Dette publique : Les États de l’UEMOA visent 12 700 milliards FCFA sur les marchés en 2026.
Après une année 2025 déjà record, les États de l’Union économique et monétaire ouest-africaine (UEMOA) comptent accélérer encore leur recours au marché régional des titres publics. Objectif affiché pour 2026 : lever 12 700 milliards de FCFA. Une ambition à la hauteur des besoins budgétaires, mais qui pose aussi la question de la soutenabilité de la dette.
Un cap financier clairement assumé
Les chiffres donnent le ton. En 2026, les huit États membres de l’UEMOA – Bénin, Burkina Faso, Côte d’Ivoire, Guinée-Bissau, Mali, Niger, Sénégal et Togo – projettent de mobiliser 12 700 milliards de FCFA sur le marché régional de la dette publique.
Cette orientation a été confirmée lors des Rencontres du Marché des Titres Publics (REMTP), organisées à Lomé fin janvier 2026, sous l’égide d’UMOA-Titres, l’institution en charge de la structuration et de la promotion des émissions de bons et obligations du Trésor dans l’Union.
L’objectif est clair : financer les budgets nationaux dans un contexte de pressions multiples sur les finances publiques, tout en consolidant le rôle du marché financier régional comme pilier de financement des États.
2025, une année déjà exceptionnelle
Cette ambition s’inscrit dans la continuité d’une dynamique déjà soutenue.
En 2025, les États de l’UEMOA ont levé 11 858 milliards de FCFA sur le marché régional des titres publics, un niveau historiquement élevé.
À fin 2025, l’encours global de la dette publique négociée sur ce marché atteignait 21 629 milliards de FCFA, confirmant le poids croissant des financements domestiques dans la structure de la dette publique des pays de l’Union.
Pour les États, le message est sans ambiguïté : le marché régional n’est plus une solution d’appoint, mais un outil central de financement.
Pourquoi les États misent autant sur le marché régional
Plusieurs facteurs expliquent cette montée en puissance :
- Accès plus contraint aux marchés internationaux, marqué par des taux élevés et une aversion accrue au risque sur les pays émergents et africains ;
- Besoins budgétaires structurels, liés au financement des infrastructures, de la sécurité, de l’énergie, de la santé ou encore de l’éducation ;
- Prévisibilité et flexibilité du marché régional, qui permet des émissions régulières, adaptées aux besoins de trésorerie des États.

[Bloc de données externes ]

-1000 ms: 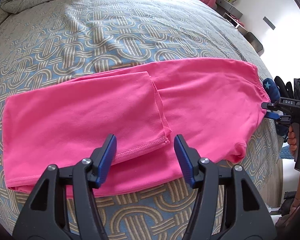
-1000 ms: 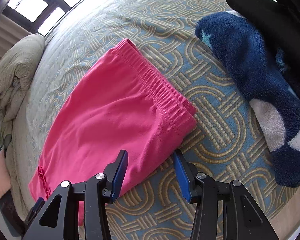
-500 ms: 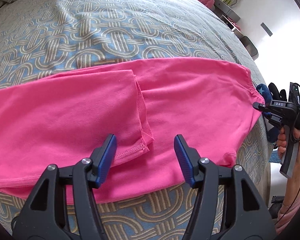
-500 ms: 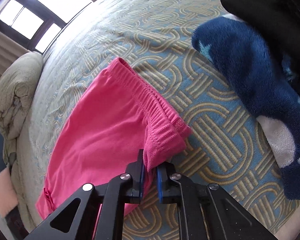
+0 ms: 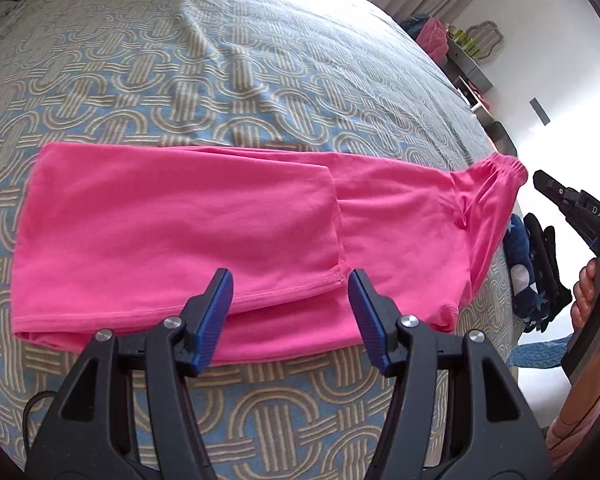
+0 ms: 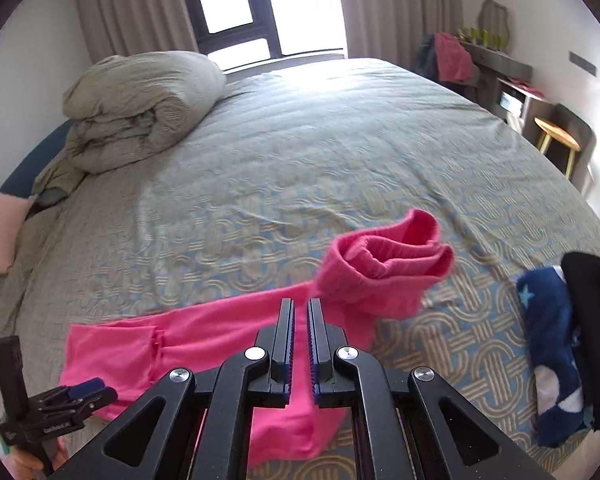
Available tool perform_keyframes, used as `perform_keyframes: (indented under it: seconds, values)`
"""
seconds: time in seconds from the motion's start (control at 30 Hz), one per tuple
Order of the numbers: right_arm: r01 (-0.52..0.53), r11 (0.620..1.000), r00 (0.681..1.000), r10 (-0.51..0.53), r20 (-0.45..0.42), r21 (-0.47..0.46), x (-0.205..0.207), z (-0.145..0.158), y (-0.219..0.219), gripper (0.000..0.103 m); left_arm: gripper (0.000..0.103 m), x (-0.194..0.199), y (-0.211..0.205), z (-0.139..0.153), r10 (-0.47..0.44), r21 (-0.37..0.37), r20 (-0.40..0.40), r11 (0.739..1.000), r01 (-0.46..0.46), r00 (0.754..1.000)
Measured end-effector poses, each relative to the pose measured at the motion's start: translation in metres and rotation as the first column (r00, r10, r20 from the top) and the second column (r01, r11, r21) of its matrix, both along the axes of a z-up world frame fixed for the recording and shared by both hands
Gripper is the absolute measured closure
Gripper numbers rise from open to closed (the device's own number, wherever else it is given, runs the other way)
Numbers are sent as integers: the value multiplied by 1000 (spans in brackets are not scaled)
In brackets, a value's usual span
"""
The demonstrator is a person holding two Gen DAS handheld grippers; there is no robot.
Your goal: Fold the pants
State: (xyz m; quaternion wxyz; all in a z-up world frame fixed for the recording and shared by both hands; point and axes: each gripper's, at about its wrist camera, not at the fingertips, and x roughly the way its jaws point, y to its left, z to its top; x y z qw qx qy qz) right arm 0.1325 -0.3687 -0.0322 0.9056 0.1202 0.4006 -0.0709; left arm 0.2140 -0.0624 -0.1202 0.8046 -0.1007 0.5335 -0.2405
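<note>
On the patterned bed (image 5: 260, 60), pink pants (image 5: 180, 232) lie flat with one leg end doubled back; the right gripper (image 6: 300, 344) is clenched on the fabric near the waistband (image 6: 392, 252), lifted clear of the cover. The left gripper (image 5: 290, 316) hovers with its fingers spread, just above the folded hem. Fabric looks light, limp, prone to sag: best gripped at seams or elastic.

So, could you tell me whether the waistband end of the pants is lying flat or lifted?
Lifted: the right claw is shut on the pants, their waistband curling above the bedspread.
</note>
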Motion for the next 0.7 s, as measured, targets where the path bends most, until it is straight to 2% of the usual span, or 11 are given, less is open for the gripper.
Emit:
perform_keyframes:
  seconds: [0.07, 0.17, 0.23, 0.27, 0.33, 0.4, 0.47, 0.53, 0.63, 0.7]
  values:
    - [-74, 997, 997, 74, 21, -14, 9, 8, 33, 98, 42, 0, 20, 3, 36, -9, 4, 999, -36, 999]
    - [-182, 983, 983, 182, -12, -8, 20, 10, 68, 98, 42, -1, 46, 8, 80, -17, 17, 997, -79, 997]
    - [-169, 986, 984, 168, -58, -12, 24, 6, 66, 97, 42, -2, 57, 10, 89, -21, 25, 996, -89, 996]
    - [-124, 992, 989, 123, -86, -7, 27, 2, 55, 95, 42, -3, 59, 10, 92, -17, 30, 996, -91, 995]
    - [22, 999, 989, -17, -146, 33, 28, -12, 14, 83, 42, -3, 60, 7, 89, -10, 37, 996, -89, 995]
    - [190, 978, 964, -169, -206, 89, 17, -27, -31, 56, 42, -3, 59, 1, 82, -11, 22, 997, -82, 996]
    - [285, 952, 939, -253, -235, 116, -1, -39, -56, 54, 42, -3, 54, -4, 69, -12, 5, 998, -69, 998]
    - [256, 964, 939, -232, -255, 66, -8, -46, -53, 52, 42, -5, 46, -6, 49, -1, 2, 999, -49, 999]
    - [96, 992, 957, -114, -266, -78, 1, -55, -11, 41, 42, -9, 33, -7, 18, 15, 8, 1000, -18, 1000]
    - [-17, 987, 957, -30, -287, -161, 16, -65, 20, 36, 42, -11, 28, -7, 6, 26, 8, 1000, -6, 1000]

Dans ce contexte, les bons et obligations du Trésor émis via UMOA-Titres apparaissent comme une source de financement plus accessible et mieux maîtrisée.
Un marché robuste, mais sous pression
Si le marché des titres publics de l’UEMOA a gagné en profondeur et en crédibilité, l’augmentation continue des volumes d’émissions n’est pas sans conséquence.
La multiplication des levées exerce une pression haussière sur les taux d’intérêt, tandis que la liquidité repose encore largement sur les banques et investisseurs institutionnels régionaux.
Les autorités monétaires et financières, à commencer par la BCEAO, plaident désormais pour :
- un élargissement de la base d’investisseurs,
- une diversification des instruments financiers,
- et une meilleure articulation entre politiques budgétaires et stabilité macroéconomique.
L’enjeu est de taille : financer les États sans fragiliser l’équilibre financier de l’Union.
Un signal fort sur l’état des finances publiques
Au-delà du chiffre, l’objectif de 12 700 milliards de FCFA en 2026 révèle une réalité plus large : les États de l’UEMOA restent confrontés à des besoins de financement élevés, dans un environnement économique encore marqué par les chocs sécuritaires, climatiques et sociaux.
Le marché régional joue ainsi un rôle d’amortisseur, mais il ne peut être durablement sollicité sans une gestion prudente de la dette et une amélioration progressive de la mobilisation des ressources internes.
En visant 12 700 milliards de FCFA de levées en 2026, les États de l’UEMOA confirment leur confiance dans le marché régional de la dette publique, devenu un pilier stratégique du financement budgétaire. Mais cette montée en puissance pose une équation délicate : comment continuer à emprunter pour investir, sans transformer la dette en contrainte structurelle ? En 2026, plus que jamais, la crédibilité budgétaire se jouera autant sur la capacité à lever des fonds que sur celle à en faire un levier durable de croissance.